▸ LISTED ENTRIES
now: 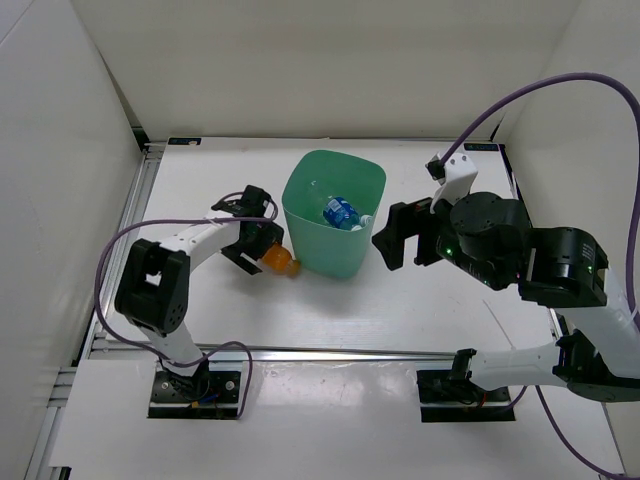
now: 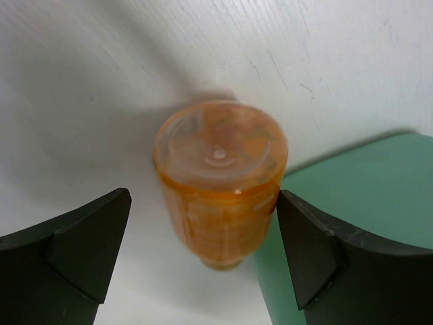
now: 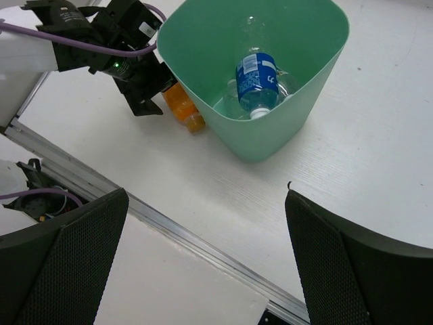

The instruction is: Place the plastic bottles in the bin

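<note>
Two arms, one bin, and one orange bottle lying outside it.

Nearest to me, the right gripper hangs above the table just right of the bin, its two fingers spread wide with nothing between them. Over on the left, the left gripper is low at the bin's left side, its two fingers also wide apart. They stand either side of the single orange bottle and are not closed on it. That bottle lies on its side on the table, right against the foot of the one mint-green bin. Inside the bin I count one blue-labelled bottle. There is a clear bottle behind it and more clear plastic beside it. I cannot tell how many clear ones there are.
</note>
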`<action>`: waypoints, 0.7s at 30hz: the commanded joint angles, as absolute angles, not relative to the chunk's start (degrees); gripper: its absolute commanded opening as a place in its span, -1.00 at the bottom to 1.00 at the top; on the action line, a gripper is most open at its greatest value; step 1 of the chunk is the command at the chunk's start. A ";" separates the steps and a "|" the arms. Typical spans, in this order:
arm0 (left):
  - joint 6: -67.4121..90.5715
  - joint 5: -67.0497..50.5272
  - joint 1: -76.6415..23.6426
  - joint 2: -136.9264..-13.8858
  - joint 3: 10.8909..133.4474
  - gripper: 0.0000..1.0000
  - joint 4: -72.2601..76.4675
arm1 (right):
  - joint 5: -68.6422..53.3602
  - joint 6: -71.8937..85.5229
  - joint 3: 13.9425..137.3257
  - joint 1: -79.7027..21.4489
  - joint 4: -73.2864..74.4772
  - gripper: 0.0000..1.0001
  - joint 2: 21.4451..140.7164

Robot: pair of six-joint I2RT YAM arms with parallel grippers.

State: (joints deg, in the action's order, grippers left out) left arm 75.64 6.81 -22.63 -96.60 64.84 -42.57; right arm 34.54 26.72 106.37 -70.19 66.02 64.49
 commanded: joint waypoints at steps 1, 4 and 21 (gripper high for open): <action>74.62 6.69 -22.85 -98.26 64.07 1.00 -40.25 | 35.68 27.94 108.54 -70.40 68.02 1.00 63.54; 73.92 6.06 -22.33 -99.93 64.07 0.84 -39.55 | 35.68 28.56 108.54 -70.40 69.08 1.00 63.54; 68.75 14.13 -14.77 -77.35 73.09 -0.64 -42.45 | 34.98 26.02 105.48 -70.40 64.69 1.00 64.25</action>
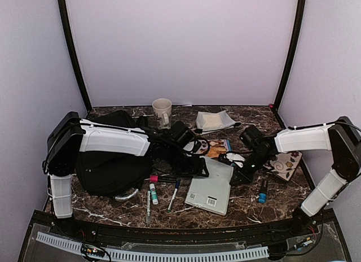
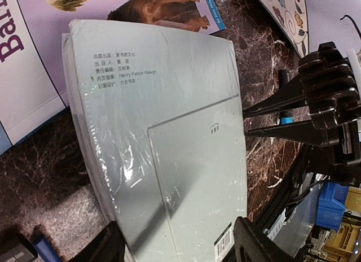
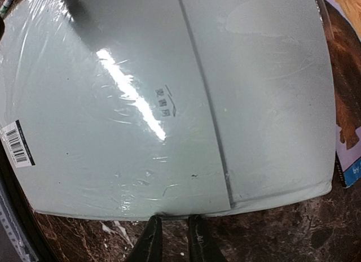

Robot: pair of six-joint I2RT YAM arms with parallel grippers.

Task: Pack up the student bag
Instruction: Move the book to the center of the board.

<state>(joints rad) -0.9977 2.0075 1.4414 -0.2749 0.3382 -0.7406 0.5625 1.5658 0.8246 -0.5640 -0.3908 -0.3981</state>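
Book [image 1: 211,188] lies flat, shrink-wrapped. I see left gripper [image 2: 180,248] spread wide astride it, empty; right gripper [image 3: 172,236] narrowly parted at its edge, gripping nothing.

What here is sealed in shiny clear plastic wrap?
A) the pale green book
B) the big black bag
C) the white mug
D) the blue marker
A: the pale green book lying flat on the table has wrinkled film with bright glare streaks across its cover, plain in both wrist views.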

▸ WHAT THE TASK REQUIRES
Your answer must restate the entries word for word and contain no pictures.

▸ TASK OUTPUT
now: 
now: 
now: 

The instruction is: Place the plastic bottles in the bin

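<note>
Two arms, one bin, and one orange bottle lying outside it.

Nearest to me, the right gripper hangs above the table just right of the bin, its two fingers spread wide with nothing between them. Over on the left, the left gripper is low at the bin's left side, its two fingers also wide apart. They stand either side of the single orange bottle and are not closed on it. That bottle lies on its side on the table, right against the foot of the one mint-green bin. Inside the bin I count one blue-labelled bottle. There is a clear bottle behind it and more clear plastic beside it. I cannot tell how many clear ones there are.
</note>
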`<action>`: waypoints, 0.7s at 30hz: the commanded joint angles, as absolute angles, not relative to the chunk's start (degrees); gripper: its absolute commanded opening as a place in its span, -1.00 at the bottom to 1.00 at the top; on the action line, a gripper is most open at its greatest value; step 1 of the chunk is the command at the chunk's start. A ";" separates the steps and a "|" the arms. Typical spans, in this order:
arm0 (left):
  - joint 6: -67.4121..90.5715
  - joint 5: -67.0497..50.5272
  - joint 1: -76.6415..23.6426
  - joint 2: -136.9264..-13.8858
  - joint 3: 10.8909..133.4474
  - gripper: 0.0000..1.0000
  - joint 4: -72.2601..76.4675
arm1 (right):
  - joint 5: -68.6422..53.3602
  - joint 6: -71.8937..85.5229
  - joint 3: 13.9425..137.3257
  - joint 1: -79.7027..21.4489
  - joint 4: -73.2864..74.4772
  - gripper: 0.0000..1.0001
  - joint 2: 21.4451..140.7164

Robot: pair of six-joint I2RT YAM arms with parallel grippers.

State: (joints deg, in the action's order, grippers left out) left arm 75.64 6.81 -22.63 -96.60 64.84 -42.57; right arm 34.54 26.72 106.37 -70.19 66.02 64.49
 commanded: joint waypoints at steps 1, 4 and 21 (gripper high for open): <action>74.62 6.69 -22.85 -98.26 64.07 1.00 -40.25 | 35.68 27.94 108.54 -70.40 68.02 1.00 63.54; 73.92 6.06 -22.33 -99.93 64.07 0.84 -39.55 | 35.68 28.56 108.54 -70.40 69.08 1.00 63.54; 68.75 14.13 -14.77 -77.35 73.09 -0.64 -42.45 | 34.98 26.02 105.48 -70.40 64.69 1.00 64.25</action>

Robot: pair of six-joint I2RT YAM arms with parallel grippers.

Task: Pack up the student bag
Instruction: Move the book to the center of the board.

<state>(joints rad) -0.9977 2.0075 1.4414 -0.2749 0.3382 -0.7406 0.5625 1.5658 0.8246 -0.5640 -0.3908 -0.3981</state>
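Book [image 1: 211,188] lies flat, shrink-wrapped. I see left gripper [image 2: 180,248] spread wide astride it, empty; right gripper [image 3: 172,236] narrowly parted at its edge, gripping nothing.

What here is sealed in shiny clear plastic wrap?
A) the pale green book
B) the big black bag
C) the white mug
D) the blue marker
A: the pale green book lying flat on the table has wrinkled film with bright glare streaks across its cover, plain in both wrist views.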

There is nothing else to add to the answer.